Псков мой, Псков!Заповедный кров,Черны тучи идут,Твоё горе несут;Что-то видятся мне Твои башни в огне...

   — Горит, горит! — закричал он. — Дом богача жестокосердного; горит жилище бедняка ленивого; пламя истребит нажитое неправдою и богатство почитающих себя праведными. Стой, хижина доброго человека! Господь хранит тебя; а ты, терем боярский, осветись палящим огнём, Господь повелевает тебе!

С трепетом слушали слова его. «Он пророчит беду», — говорили между собою.
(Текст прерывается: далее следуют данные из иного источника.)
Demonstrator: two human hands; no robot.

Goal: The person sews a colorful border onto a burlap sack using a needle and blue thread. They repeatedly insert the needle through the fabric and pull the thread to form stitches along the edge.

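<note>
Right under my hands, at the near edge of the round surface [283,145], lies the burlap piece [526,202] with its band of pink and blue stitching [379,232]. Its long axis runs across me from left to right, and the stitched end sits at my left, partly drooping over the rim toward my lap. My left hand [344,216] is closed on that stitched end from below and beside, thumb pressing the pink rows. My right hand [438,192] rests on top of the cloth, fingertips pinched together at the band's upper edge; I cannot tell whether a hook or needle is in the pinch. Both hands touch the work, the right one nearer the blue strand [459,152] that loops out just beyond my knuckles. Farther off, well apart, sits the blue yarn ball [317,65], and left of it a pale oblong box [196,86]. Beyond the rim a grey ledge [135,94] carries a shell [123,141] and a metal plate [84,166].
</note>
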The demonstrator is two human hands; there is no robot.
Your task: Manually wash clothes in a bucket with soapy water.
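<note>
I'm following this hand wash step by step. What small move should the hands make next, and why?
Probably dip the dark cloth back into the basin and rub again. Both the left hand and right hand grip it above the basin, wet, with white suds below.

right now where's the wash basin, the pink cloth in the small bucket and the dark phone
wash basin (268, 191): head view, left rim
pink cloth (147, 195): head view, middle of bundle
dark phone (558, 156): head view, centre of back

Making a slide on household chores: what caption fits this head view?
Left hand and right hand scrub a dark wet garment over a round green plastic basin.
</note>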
В столовой палате псковского дома наместника пировали за весёлою трапезою князья и бояре. Обед был постный, но по русскому гостеприимству изобильный; уже обнесли взварец крепкого вина, настоенного кореньями, мёд ароматный полился в кубки из серебряной лощатой братины, и после жарких появились стерляди, окружённые паром, а рыбные тельные казались белыми кречетами, раскинувшими крылья на узорчатых деревянных блюдах; просыпанные караваи подымались горками; перепеча с венцом краснелась на серебряной сковороде и рассольный пирог плавал во вкусном отваре из рыб. Орлы и пушки, башни и терема сахарные, колеса леденцовые, разноцветный сахар зеренчатый, пестреющий, как дорогие камни в глубокой чаше, были яствами последней статьи; более сорока блюд сменялись одно другими; крепкие душистые наливки поддерживали возможность пресыщаться; наконец полились в кубки фряжские вина; гости пили за царя и за царевичей, за митрополита и за победоносное оружие. Давно уже степенные бояре расшутились; присказки и приговорки возбуждали то весёлую улыбку, то громкий смех. По любви русских ко всему домашнему много доставалось иноземным обычаям; завёлся разговор о немецких причудах, русские бояре не могли надивиться, что немцы, как козы, едят полевую траву.

   — Диво ли, — сказал князь Серебряный, — что травою лакомятся, они едят и зайцев нечистых.